Andreessen was born in Cedar Falls, Iowa, and raised in New Lisbon, Wisconsin.[5] He is the son of Patricia and Lowell Andreessen, who worked for a seed company.[6] In December 1993,[5] he received his bachelor’s degree in computer science from the University of Illinois at Urbana–Champaign (UIUC)

Does this sound like a sliver spoon upbringing? If you wanted your child to have every possible advantage at life, being born in a small town in Iowa would not be among them. However, someone can respond that Zuckerberg was born wealthy, too:

Mark Elliot Zuckerberg was born in White Plains, New York, on May 14, 1984,[9] the son of psychiatrist Karen (née Kempner) and dentist Edward Zuckerberg.[10] He and his three sisters (Arielle, businesswoman Randi, and writer Donna) were raised in a Reform Jewish household[11][12] in Dobbs Ferry, New York.[13] His great-grandparents were Jewish emigrants from Austria, Germany, and Poland.

This sounds upper-middle class, not wealthy. This demonstrates the sort of contradiction or incoherence of looking at the world through the lens of privilege. For example, let’s define ‘wealthy’ to include households that earn at least $200,000/year, which would include Mark Zuckerberg’s parents. According to the US Census, there are 120 million households. $200k/year is top 5%, so that is 6 million households. How many children of such households go on to produce anything of noteworthiness? It’s still really small. To suggest that it’s wealth, not talent (or other factors), that separates the super-successful from everyone else when the bar for what is considered wealthy is so low, seems like putting the blinders to reality or having your cake and eating it too.

I think it’s more socially acceptable or palatable to blame wealth, than factors intrinsic to the individual, like talent or IQ. When pressed on the matter, the criteria for wealth is low enough that meritocratic (or other) factors must come into play. Conversely, if they set the bar for wealth really high, then that would be an implicit admission that meritocratic factors do matter for merely upper-middle class children who became successful, like Mark Zuckerberg.

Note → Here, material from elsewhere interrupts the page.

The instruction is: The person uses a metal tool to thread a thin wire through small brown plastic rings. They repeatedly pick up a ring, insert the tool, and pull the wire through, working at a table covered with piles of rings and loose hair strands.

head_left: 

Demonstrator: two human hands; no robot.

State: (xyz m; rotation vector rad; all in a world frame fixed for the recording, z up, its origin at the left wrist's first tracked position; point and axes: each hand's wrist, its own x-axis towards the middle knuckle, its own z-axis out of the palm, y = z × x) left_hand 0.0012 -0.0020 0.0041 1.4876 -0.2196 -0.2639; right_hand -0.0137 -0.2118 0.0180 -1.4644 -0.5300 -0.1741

It’s sorta like how ‘non-violent drug offenders’ are blamed for America’s exceptionally high carceral rate, but even if every non-violent drug offender was released, there are simply not enough of them to meaningfully reduce the prison population. The reality is, there are a lot of violent offenders. Only twenty-percent of prisoners in federal or state prison are locked up for a drug offense, and obviously it cannot be assumed they are all non-violent.

2 comments

  1. That is contrary to your older post

    https://greyenlightenment.com/2017/08/09/will-the-silicon-valley-tech-fortunes-dissolve-like-the-rockefeller-carnegie-and-vanderbilt-fortunes-no/

    You had said

    >America’s high-IQ wealthy elite won’t squander their fortunes, unlike the Rockefellers and Vanderbilts, whose fortunes dissolved in less than two generations due to proliferate spending and gross mismanagement (as a consequence of low IQs and high time preference).

    The Rockefellers and Vanderbilts didn’t suck until the third generation. Their second generation was quite capable.

    You said their fortune will be basically eternal, and here you contradict your old thesis.

  2. The biggest advantage rich parents could give their midwit offspring would not be to bribe ivy league colleges to let them in, but to get them private tutors to intensively explain complex concepts so they understand them better than they otherwise could. It’s the equivalent of a few extra IQ points.